The Bank of England continues to invest heavily in research on digital money, both private and public. The central bank’s newest discussion paper, issued on June 7, examines the function and potential developments of both in the continuous evolution of money.
Commenting on the paper’s publication, BoE governor Andrew Bailey said that “the prospect of stablecoins as a means of payment and the emerging propositions of CBDC have generated a host of issues that central banks, governments, and society as a whole, need to carefully consider and address. It is essential that we ask the difficult and pertinent questions when it comes to the future of these new forms of digital money.”
In the case of stablecoins — privately produced digital currencies meant to preserve parity with the value of various fiat currencies — the BoE research underlined that future demand and hence the scope of their potential effects remain difficult to predict, as they are now marginal. Nonetheless, the central bank investigated several reasons why these new forms of private money could be favoured over commercial bank deposits in the future.
In examining stablecoins and their possible systemic effects, the Bank of England distinguishes between their payment functions and their usage as private money. In both cases, the central bank highlighted that they will be expected to achieve regulatory norms that are similar to either regular payment networks or the traditional banking framework.
Issuers will face “capital requirements, liquidity requirements, central bank support, and a backstop to compensate depositors in the event of failure.”

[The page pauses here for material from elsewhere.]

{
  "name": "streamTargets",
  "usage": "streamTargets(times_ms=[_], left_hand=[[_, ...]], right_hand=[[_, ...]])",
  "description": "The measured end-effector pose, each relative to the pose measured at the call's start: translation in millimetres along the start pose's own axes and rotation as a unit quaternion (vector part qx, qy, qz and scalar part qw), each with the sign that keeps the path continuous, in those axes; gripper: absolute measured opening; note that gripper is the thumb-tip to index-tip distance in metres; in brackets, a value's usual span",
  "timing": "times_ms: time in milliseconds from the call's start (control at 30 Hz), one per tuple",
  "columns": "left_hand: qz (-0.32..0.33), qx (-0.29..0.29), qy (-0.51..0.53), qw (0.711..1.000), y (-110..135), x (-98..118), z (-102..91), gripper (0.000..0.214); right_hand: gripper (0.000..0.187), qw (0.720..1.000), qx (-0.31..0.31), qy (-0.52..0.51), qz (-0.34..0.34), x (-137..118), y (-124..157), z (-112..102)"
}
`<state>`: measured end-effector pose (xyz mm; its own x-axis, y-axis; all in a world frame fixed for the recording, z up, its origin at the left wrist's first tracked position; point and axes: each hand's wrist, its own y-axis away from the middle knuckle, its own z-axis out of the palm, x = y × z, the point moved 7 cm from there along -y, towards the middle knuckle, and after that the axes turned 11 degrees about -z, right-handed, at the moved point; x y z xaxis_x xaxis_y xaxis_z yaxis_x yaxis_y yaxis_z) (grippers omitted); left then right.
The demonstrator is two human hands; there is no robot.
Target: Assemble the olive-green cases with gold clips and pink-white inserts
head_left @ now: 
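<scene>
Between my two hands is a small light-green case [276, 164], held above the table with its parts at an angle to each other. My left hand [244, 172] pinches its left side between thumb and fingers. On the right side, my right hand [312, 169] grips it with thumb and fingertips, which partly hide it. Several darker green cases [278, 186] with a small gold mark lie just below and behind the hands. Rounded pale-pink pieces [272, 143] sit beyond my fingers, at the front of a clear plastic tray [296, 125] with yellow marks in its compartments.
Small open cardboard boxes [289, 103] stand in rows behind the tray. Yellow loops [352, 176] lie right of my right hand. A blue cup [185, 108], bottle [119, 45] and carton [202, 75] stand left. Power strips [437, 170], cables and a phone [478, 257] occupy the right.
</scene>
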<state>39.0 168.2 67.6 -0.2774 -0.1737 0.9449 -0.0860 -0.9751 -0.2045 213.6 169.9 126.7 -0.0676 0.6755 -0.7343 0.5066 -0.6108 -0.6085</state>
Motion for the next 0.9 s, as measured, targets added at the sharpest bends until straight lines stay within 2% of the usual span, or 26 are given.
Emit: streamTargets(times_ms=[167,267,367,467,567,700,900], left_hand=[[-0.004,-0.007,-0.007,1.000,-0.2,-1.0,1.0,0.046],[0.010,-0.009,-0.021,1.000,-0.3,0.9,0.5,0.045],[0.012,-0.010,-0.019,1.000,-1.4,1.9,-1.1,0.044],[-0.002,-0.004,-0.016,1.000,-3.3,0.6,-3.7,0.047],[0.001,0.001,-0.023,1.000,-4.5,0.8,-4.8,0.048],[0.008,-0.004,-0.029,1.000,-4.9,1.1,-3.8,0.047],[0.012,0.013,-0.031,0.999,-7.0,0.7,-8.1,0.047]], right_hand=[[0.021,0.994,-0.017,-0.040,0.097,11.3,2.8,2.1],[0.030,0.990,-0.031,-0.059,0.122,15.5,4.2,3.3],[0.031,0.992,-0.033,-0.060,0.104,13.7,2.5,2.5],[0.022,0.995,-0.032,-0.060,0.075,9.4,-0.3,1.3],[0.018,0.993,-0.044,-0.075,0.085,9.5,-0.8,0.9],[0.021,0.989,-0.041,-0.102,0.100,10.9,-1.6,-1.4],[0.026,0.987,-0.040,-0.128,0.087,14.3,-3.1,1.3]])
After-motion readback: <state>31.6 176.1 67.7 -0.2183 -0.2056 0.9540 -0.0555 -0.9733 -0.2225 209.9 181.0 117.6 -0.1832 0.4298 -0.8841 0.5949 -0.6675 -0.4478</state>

The importance of stablecoins has been highlighted by the Bank of England, which has stated that commercial banks have never before faced a system-wide displacement of the deposits they create, and thus may need to adapt their balance sheets in response to potential outflows just to maintain their current liquidity ratio. The Bank of England expects this increase in commercial bank financing costs to lead to an increase in interest rates on new bank lending.
In the case of central bank digital currencies, or CBDCs, the BoE has emphasised on the need to guarantee the broadest possible financial inclusion while also taking into account criticism from outside the central bank that has campaigned for CBDC transaction privacy.
While the BoE is primarily assessing CBDCs from a payment standpoint, it is also assessing elements linked to their prospective use as a store of value and, as a result, whether a future CBDC could carry interest. The BoE suggests that a tiered compensation structure, which might include the use of zero or negative interest rates, might be one method to encourage the use of CBDCs primarily for payments rather than as a store of wealth.
Furthermore, a remunerated CBDC would allow the central bank to directly effect the interest rate on a larger share of money held by consumers and businesses, hence boosting monetary policy-influencing processes. It would also have an indirect impact on the cost of credit and deposit rates provided by commercial banks.
As previously noted, BoE deputy governor Sir Jon Cunliffe has stated that widespread access to a digital version of central bank money might be critical for preserving future financial stability.